La Joie de vivre

La Joie de vivre (paragraphe n°754)

Chapitre IV

Il s'était penché, pour la baiser au front, comme sa femme. Et il s'écarta, car les larmes l'étouffaient. L'idée lui venait de préparer au moins une potion calmante, en attendant le médecin. La petite pharmacie de la jeune fille était là, dans un étroit placard. Seulement, il craignait de se tromper, il l'interrogea sur les flacons, finit par verser quelques gouttes de morphine dans un verre d'eau sucrée. Lorsqu'elle en avalait une cuillerée, la douleur était si vive, qu'il hésitait chaque fois à lui en donner une autre. Ce fut tout, il se sentait impuissant à essayer davantage. Son attente devenait horrible. Quand il ne pouvait plus la voir souffrir, les jambes cassées d'être debout devant le lit, il rouvrait ses livres, croyant qu'il allait enfin trouver le cas et le remède.

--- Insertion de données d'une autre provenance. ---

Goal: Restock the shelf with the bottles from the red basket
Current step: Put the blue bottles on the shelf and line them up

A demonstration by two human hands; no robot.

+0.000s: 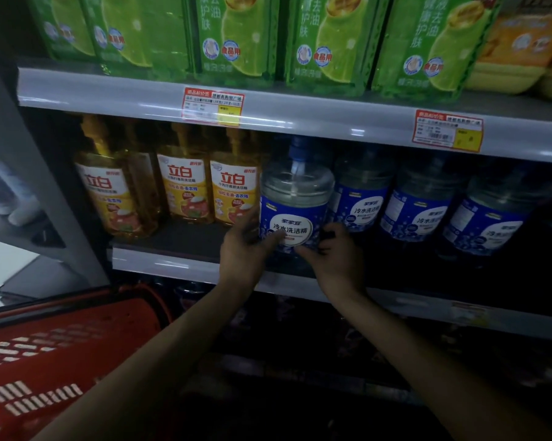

Etait-ce donc une angine couenneuse ? pourtant, il n'avait pas remarqué de fausses membranes sur les piliers du voile du palais ; et il s'entêtait dans la lecture de la description et du traitement de l'angine couenneuse, perdu au fil de longues phrases dont le sens lui échappait, appliqué à épeler les détails inutiles, comme un enfant qui apprendde mémoire une leçon obscure. Puis, un soupir le ramenait près du lit, frémissant, la tête bourdonnante de mots scientifiques, dont les syllabes rudes redoublaient son anxiété.